According to ICC regulations, players can’t sport anything that is related to political, religious or racial activities or causes.

For ICC: “In particular, no logo shall be permitted to be displayed on cricket clothing or cricket equipment, other than a national logo, a commercial logo, an event logo, a manufacturer’s logo, a player’s bat logo, a charity logo or a non-commercial logo as provided in the regulations.”

ICC recognises logo as any form of identification or branding including (without limitation) any corporate name, business name, title, flag, emblem, crest, mascot or trade mark and so.

What happens when the rules are breached?

Claire Furlong, ICC general manager — strategic communications, said in a statement that “for first breach, just a request to remove” is sent, followed by penalty.

ICC rules say that, “where any match official becomes aware of any clothing or equipment that does not comply with the rules, he shall be authorised to prevent the offending person from taking the field of play (or to order them from the field of play, if appropriate) until the non-compliant clothing or equipment is removed or appropriately covered up.”

Have there been similar controversies?

The Union of European Football Associations (UEFA) recently refused to allow Arsenal players to wear any sign of support for Henrikh Mkhitaryan before the Europa League final match. Henrikh Mkhitaryan, an Armenian American footballer, could not participate in the game due to international politics, as the match took place at Azerbaijan.

In 2014, FIFA banned players form displaying any personal slogans on T-shirts and their kit, ahead of the World Cup.

Australian cricket player Usman Khawaja, who is part of this year's World Cup squad, drew attention after he refused to wear the team's jersey with a VB beer brand logo.
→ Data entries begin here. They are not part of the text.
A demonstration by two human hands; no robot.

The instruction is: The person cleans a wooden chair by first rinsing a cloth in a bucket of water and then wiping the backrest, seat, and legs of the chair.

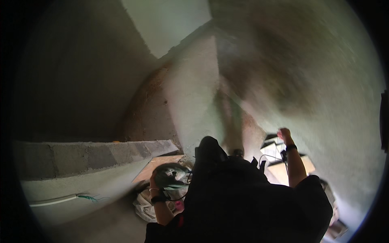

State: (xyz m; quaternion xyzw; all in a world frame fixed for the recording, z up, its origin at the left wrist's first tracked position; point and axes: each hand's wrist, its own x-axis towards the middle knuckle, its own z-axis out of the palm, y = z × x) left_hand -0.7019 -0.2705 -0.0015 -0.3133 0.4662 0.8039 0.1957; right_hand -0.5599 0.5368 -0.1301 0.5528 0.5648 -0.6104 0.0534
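Note:
My left hand is at the left side of a dark green coiled bundle, with its fingers curled round the edge and partly hidden. The bundle has a hollow, lighter middle, and its material is unclear. I wear a dark band with a cable on that wrist. Further right, my right hand is raised with fingers bent, in front of the pale wall. Blur hides whether it holds anything. Bright white panels with thin dark lines show just below and left of it. A dark band circles this wrist too.
A low wall of grey blocks runs along the left. A white conduit with green wires sticking out lies below its top. A wooden board and whitish sacks are beside my left arm. Light boards stand beyond my right forearm.

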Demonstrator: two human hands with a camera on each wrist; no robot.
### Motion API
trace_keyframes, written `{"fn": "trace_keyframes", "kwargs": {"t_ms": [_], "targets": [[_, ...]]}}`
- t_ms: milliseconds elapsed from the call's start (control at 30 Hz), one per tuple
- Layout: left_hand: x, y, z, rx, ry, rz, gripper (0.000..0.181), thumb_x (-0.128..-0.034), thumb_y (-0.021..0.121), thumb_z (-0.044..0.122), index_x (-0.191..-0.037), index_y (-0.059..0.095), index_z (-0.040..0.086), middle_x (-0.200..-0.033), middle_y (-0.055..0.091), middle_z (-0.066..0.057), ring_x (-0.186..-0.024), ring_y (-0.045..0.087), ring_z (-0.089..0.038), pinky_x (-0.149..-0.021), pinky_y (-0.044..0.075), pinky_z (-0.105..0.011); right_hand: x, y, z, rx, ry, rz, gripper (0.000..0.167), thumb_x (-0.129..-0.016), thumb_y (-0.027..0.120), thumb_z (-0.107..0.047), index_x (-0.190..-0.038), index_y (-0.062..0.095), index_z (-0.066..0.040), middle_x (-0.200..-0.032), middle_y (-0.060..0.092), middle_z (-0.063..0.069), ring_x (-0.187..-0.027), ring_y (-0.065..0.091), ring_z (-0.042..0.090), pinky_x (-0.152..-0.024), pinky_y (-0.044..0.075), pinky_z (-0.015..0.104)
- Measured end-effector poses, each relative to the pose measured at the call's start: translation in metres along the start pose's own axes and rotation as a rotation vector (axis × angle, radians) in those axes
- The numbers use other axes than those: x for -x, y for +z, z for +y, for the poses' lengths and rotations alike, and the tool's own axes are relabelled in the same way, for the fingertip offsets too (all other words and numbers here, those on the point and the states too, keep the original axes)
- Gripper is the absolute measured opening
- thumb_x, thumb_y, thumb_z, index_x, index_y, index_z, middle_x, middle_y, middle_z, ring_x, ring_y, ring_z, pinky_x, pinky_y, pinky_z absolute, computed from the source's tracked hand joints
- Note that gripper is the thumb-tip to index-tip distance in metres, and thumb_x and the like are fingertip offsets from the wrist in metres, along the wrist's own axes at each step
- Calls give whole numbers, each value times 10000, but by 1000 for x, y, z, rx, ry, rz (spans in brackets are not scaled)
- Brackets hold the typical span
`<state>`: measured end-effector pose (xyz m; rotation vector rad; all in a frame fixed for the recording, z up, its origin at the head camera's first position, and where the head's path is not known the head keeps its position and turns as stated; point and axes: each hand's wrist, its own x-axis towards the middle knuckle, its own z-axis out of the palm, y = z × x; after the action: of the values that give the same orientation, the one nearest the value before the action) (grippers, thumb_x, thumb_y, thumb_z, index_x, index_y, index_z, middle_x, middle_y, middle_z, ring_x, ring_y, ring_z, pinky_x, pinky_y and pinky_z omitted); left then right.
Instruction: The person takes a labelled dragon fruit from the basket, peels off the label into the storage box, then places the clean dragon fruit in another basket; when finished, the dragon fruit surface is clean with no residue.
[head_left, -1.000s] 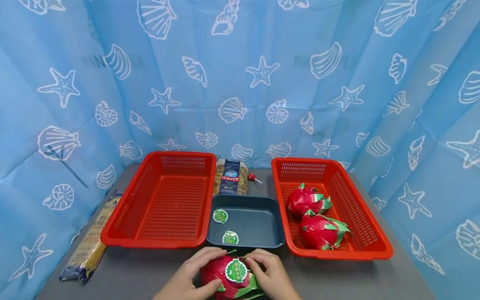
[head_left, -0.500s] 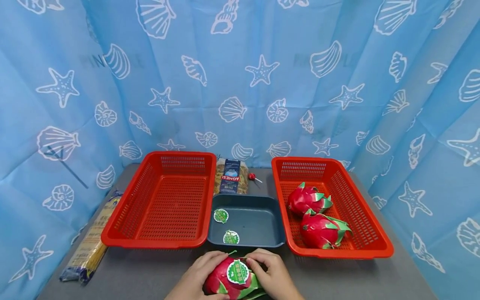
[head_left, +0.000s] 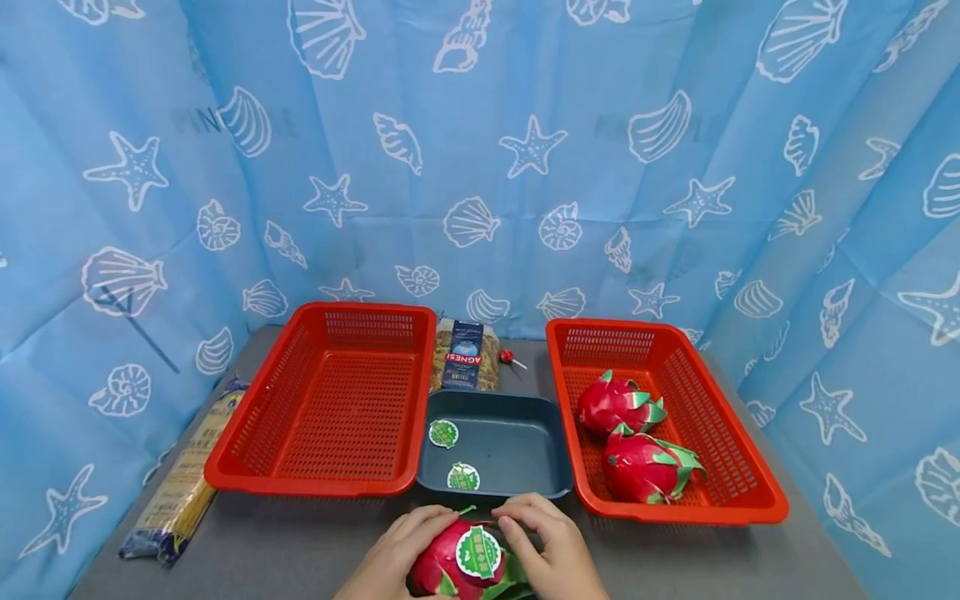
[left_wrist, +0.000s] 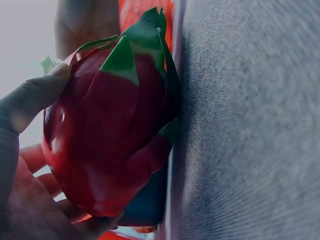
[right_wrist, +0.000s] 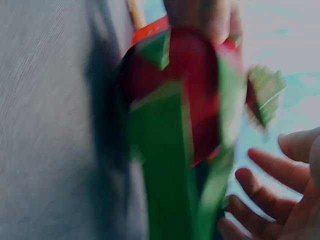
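Observation:
A red dragon fruit [head_left: 431,567] with green-tipped scales is at the table's near edge, a round green-and-white sticker [head_left: 478,552] on its upper side. My left hand [head_left: 397,557] grips the fruit's left side; in the left wrist view its thumb [left_wrist: 42,90] presses one side and the fingers curl round the other. My right hand [head_left: 553,546] is at the fruit's leafy end. The right wrist view, blurred, has its fingers [right_wrist: 272,192] spread and apart from the fruit, holding nothing. There the sticker [right_wrist: 265,95] juts out from the fruit's side.
Beyond the hands stands a dark tray [head_left: 498,490] with two similar stickers [head_left: 463,477] on it. A red basket [head_left: 315,482] is at left; another red basket [head_left: 678,510] holds two dragon fruits [head_left: 645,467]. Spaghetti [head_left: 183,475], an Agnesi pasta bag [head_left: 465,354] and a lollipop [head_left: 507,357] lie around.
My right finger and thumb, earlier pinched together at the sticker's edge, have parted. The left hand and the fruit have shifted slightly right, and the left thumb has slid lower out of the head view.

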<state>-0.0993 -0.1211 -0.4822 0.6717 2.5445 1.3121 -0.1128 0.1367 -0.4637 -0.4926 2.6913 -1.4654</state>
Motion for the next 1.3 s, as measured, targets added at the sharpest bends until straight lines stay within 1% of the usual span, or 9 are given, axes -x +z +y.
{"fn": "trace_keyframes", "kwargs": {"t_ms": [100, 233, 367, 533, 633, 867, 1100, 1200, 1300], "targets": [[1, 0, 1, 3, -23, -13, 773, -808, 823, 533, -1468, 545, 241, -1390, 549, 16, -1213, 509, -266, -898, 567, -376, 4, -4, -11, 45, 89, -44, 239, -995, 668, -405, -1008, 800, -206, -923, 602, -124, -846, 564, 48, -726, 524, 245], [1, 0, 2, -26, -24, -7, 771, -813, 809, 556, -1464, 550, 234, -1384, 553, 20, -1206, 512, -255, -906, 565, -409, 7, -4, -18, 4, 204, -99, 202, -953, 736, -349, -946, 814, -163, -816, 569, -63, -731, 528, 89, -614, 457, 241], [1, 1, 3, -22, -43, -12, 775, -804, 816, 562, -1460, 552, 246, -1387, 549, 30, -1204, 510, -252, -897, 569, -392, 8, 1, -19, -58, 259, -70, 118, -915, 782, -274, -917, 810, -160, -743, 559, -37, -672, 517, 126, -568, 424, 231], [0, 1, 3, -25, -41, -22, 769, -805, 826, 547, -1457, 557, 240, -1385, 546, 21, -1212, 503, -256, -886, 571, -380, 9, 2, -21, -103, 229, -1, 47, -881, 808, -211, -869, 801, -165, -707, 549, -44, -638, 505, 104, -559, 415, 208], [0, 1, 3, -51, -42, -15, 769, -813, 813, 570, -1456, 560, 233, -1376, 549, 25, -1211, 506, -243, -905, 562, -421, 9, 0, -25, -128, 196, 21, 36, -876, 810, -193, -856, 799, -165, -698, 549, -50, -623, 506, 95, -553, 421, 202], [1, 2, 3, -59, -48, 15, 765, -811, 808, 583, -1447, 567, 233, -1366, 558, 37, -1191, 521, -232, -904, 564, -442, 2, -16, -55, -122, 108, 55, 39, -920, 784, -225, -906, 796, -191, -790, 645, -67, -679, 577, 113, -607, 506, 227], [5, 1, -4, -65, 25, 53, 780, -819, 803, 585, -1449, 569, 190, -1370, 574, 13, -1187, 537, -230, -889, 566, -390, -31, -30, -85, -135, 39, 175, 23, -928, 784, -185, -943, 800, -192, -859, 709, -80, -708, 627, 165, -646, 558, 273], [7, 0, -6, -31, 8, 34, 797, -804, 818, 563, -1458, 561, 186, -1388, 569, 6, -1204, 526, -250, -887, 567, -379, -52, -32, -79, -139, 28, 196, 53, -937, 769, -156, -975, 804, -168, -864, 725, -57, -713, 633, 164, -657, 557, 275], [8, 1, -8, 8, -11, 13, 841, -770, 845, 544, -1473, 546, 191, -1413, 557, 3, -1223, 516, -271, -880, 569, -353, -70, -30, -65, -128, 61, 188, 95, -952, 752, -178, -1014, 803, -128, -885, 738, -34, -730, 634, 158, -668, 553, 282]]}}
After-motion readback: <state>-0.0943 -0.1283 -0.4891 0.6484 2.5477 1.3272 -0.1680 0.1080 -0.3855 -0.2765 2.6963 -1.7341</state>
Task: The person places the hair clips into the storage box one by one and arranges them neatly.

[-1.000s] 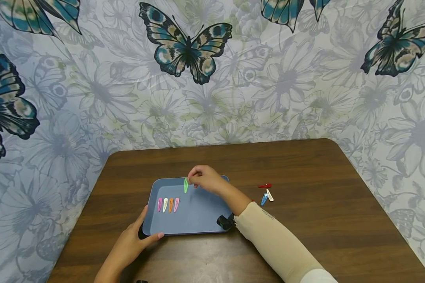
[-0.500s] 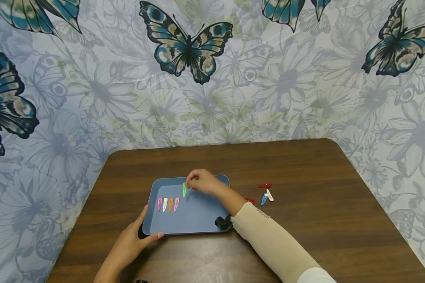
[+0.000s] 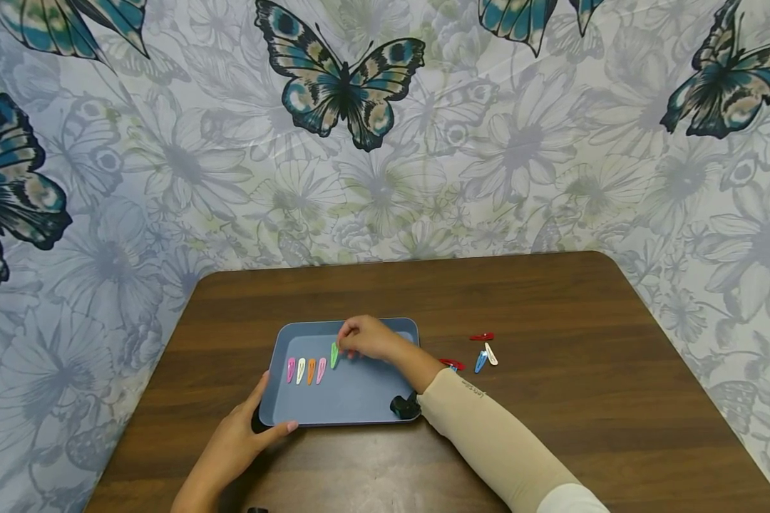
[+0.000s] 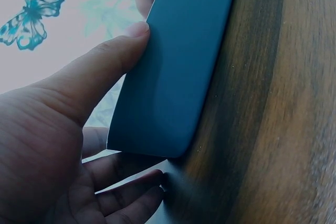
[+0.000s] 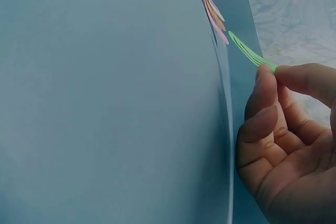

Earlier fellow cricketer Fawad Ahmad also refused to wear the logo.

And last but not the least, cricketer Sachin Tendulkar had to stop having the Indian flag below the BCCI logo on the helmet following the Department of Home Affairs citing the Flag Code of India. Many other cricketers were also asked to stop using the flag. One of the arguments made was that cricketers spit on the field where the helmet is kept and also they keep their boots beside the helmets, thus disrespecting the national flag.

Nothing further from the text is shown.